The WikiParser class includes methods that convert Wiki input
text into the equivalent HTML output. This is not a very robust
Wiki conversion application, but it does illustrate some good uses
of regular expressions for pattern matching and string conversion.
The constructor function, along with the
setWikiData()
method,
simply initializes a sample string of Wiki input text, as follows:
public function WikiParser()
{
wikiData = setWikiData();
}
When the user clicks the Test button in the sample application,
the application invokes the
parseWikiString()
method
of the WikiParser object. This method calls a number of other methods,
which in turn assemble the resulting HTML string.
public function parseWikiString(wikiString:String):String
{
var result:String = parseBold(wikiString);
result = parseItalic(result);
result = linesToParagraphs(result);
result = parseBullets(result);
return result;
}
Each of the methods called—
parseBold()
,
parseItalic()
,
linesToParagraphs()
,
and
parseBullets()
—uses the
replace()
method
of the string to replace matching patterns, defined by a regular expression,
in order to transform the input Wiki text into HTML-formatted text.
Converting boldface and italic patterns
The
parseBold()
method
looks for a Wiki boldface text pattern (such as
'''foo'''
)
and transforms it into its HTML equivalent (such as
<b>foo</b>
), as
follows:
private function parseBold(input:String):String
{
var pattern:RegExp = /'''(.*?)'''/g;
return input.replace(pattern, "<b>$1</b>");
}
Note that the
(.?*)
portion of
the regular expression matches any number of characters (
*
)
between the two defining
'''
patterns. The
?
quantifier
makes the match nongreedy, so that for a string such as
'''aaa''' bbb '''ccc'''
,
the first matched string will be
'''aaa'''
and
not the entire string (which starts and ends with the
'''
pattern).
The
parentheses in the regular expression define a capturing group,
and the
replace()
method refers to this group by
using the
$1
code in the replacement string. The
g
(
global
)
flag in the regular expression ensures that the
replace()
method
replaces all matches in the string (not simply the first one).
The
parseItalic()
method
works similarly to the
parseBold()
method, except
that it checks for two apostrophes (
''
) as the
delimiter for italic text (not three):
private function parseItalic(input:String):String
{
var pattern:RegExp = /''(.*?)''/g;
return input.replace(pattern, "<i>$1</i>");
}
Converting bullet patterns
As the following example shows, the
parseBullet()
method
looks for the Wiki bullet line pattern (such as
* foo
)
and transforms it into its HTML equivalent (such as
<li>foo</li>
):
private function parseBullets(input:String):String
{
var pattern:RegExp = /^\*(.*)/gm;
return input.replace(pattern, "<li>$1</li>");
}
The
^
symbol at the beginning
of the regular expression matches the beginning of a line. The
m
(
multiline
)
flag in the regular expression causes the regular expression to
match the
^
symbol against the start of a line,
not simply the start of the string.
The
\*
pattern
matches an asterisk character (the backslash is used to signal a literal
asterisk instead of a
*
quantifier).
The
parentheses in the regular expression define a capturing group,
and the
replace()
method refers to this group by
using the
$1
code in the replacement string. The
g
(
global
)
flag in the regular expression ensures that the
replace()
method
replaces all matches in the string (not simply the first one).

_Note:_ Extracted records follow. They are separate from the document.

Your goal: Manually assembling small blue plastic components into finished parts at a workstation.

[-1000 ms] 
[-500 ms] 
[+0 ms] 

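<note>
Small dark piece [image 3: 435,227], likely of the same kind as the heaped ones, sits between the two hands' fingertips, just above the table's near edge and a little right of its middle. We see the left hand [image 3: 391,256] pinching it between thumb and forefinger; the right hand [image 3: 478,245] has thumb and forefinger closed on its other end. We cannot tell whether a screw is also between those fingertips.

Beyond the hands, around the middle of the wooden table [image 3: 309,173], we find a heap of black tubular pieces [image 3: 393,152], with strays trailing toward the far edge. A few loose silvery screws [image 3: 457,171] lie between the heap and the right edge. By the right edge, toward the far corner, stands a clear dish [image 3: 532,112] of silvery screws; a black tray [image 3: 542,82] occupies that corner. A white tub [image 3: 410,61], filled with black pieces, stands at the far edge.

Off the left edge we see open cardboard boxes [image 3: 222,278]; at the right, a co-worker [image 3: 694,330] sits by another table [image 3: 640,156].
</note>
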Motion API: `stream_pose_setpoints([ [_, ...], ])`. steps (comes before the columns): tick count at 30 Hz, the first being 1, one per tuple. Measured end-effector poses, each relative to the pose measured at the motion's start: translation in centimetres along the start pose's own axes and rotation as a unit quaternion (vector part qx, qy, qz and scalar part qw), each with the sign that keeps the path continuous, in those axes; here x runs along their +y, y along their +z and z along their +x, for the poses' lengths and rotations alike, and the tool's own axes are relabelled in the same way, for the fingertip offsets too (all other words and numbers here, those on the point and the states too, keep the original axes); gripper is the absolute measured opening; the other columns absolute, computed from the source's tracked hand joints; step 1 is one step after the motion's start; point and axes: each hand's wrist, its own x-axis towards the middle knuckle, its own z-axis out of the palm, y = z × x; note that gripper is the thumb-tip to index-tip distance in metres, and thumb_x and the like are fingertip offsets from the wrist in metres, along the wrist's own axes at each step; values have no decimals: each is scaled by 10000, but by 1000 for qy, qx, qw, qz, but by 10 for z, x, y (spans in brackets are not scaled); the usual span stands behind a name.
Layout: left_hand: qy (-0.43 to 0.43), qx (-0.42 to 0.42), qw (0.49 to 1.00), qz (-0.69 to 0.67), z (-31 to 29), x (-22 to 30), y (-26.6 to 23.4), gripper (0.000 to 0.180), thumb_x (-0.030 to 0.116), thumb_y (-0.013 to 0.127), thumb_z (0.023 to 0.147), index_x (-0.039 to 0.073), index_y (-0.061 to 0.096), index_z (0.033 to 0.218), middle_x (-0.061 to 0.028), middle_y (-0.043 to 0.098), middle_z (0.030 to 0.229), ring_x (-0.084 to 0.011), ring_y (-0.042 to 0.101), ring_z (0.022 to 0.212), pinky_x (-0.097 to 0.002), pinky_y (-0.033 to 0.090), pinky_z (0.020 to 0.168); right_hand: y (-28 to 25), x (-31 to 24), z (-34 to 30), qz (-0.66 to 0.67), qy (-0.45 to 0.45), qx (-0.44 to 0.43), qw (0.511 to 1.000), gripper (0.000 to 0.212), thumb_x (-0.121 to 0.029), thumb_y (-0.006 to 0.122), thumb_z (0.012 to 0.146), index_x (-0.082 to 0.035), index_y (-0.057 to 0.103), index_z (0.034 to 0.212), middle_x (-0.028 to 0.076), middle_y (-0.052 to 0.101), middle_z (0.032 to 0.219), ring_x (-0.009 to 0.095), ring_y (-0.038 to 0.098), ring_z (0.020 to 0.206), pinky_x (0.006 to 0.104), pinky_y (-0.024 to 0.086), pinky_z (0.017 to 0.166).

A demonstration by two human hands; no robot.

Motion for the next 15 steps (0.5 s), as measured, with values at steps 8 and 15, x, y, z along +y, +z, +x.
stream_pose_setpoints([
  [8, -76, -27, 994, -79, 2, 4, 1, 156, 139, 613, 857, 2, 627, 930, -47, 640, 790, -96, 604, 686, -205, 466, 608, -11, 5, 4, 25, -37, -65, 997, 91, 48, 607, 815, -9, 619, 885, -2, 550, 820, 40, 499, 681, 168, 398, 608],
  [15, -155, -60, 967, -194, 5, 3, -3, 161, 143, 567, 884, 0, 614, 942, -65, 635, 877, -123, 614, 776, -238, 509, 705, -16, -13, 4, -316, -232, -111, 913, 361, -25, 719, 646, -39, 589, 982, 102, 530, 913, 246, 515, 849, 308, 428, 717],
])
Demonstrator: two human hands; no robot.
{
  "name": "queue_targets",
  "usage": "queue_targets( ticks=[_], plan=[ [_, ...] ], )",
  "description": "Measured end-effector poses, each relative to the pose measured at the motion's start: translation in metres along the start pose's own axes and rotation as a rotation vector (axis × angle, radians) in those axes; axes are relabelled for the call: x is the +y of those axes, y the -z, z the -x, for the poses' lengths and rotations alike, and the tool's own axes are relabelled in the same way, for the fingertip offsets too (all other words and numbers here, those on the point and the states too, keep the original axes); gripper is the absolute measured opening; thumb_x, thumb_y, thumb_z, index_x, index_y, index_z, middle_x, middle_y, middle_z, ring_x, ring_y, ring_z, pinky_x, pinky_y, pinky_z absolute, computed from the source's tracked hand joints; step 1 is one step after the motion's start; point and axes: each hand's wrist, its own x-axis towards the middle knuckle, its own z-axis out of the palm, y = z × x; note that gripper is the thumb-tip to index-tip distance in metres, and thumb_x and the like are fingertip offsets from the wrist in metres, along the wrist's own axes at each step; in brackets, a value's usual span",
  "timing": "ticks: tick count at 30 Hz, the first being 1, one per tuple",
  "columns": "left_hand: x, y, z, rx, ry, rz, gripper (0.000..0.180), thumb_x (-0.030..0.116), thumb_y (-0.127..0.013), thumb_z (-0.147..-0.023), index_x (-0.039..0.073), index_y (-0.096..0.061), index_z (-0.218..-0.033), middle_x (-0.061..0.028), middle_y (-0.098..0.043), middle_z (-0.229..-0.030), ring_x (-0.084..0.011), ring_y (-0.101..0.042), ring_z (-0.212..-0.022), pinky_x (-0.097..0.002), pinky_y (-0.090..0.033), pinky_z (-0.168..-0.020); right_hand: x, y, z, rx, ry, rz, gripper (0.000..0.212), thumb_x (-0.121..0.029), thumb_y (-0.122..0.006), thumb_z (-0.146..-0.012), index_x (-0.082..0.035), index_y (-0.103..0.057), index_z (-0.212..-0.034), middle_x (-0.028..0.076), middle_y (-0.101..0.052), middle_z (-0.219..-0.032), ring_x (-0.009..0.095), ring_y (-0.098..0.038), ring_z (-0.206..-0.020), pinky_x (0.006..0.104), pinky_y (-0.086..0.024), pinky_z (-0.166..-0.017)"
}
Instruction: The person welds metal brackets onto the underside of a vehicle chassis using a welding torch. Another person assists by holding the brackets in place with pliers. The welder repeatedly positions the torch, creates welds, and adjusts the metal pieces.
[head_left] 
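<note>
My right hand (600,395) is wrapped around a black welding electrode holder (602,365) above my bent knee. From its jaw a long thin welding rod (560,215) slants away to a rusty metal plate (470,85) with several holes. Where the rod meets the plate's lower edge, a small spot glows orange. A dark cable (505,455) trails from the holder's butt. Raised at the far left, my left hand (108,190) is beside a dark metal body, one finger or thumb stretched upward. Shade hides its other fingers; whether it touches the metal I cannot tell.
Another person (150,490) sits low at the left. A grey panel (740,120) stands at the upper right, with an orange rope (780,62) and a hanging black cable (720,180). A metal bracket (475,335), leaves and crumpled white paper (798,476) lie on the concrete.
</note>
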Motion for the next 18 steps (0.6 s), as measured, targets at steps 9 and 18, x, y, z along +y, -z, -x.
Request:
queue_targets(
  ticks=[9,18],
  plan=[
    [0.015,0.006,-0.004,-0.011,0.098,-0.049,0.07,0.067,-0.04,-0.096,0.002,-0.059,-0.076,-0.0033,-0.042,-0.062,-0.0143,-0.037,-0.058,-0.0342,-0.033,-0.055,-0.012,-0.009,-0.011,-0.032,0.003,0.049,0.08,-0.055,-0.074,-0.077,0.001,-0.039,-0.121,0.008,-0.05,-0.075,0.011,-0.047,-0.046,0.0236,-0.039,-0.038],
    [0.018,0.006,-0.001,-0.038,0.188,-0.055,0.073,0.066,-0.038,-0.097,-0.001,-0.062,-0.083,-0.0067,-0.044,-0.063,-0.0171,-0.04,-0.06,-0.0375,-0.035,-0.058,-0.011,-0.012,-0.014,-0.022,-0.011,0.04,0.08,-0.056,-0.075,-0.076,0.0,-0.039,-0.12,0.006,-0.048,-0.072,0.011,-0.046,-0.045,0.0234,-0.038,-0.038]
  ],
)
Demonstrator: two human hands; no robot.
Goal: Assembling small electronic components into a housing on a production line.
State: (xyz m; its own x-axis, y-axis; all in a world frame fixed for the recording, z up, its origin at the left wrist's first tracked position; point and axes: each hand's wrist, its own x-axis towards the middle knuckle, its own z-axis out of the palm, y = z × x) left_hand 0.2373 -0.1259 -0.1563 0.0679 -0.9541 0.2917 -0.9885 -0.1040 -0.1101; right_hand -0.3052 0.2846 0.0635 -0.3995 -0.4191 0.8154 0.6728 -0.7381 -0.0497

Converting paragraph Wiki patterns
The
linesToParagraphs()
method
converts each line in the input Wiki string to an HTML
<p>
paragraph
tag. These lines in the method strip out empty lines from the input
Wiki string:
var pattern:RegExp = /^$/gm;
var result:String = input.replace(pattern, "");
The
^
and
$
symbols
the regular expression match the beginning and end of a line. The
m
(
multiline
)
flag in the regular expression causes the regular expression to
match the ^ symbol against the start of a line, not simply the start of
the string.
The
replace()
method replaces
all matching substrings (empty lines) with an empty string (
""
).
The
g
(
global
) flag in the regular
expression ensures that the
replace()
method replaces
all matches in the string (not simply the first one).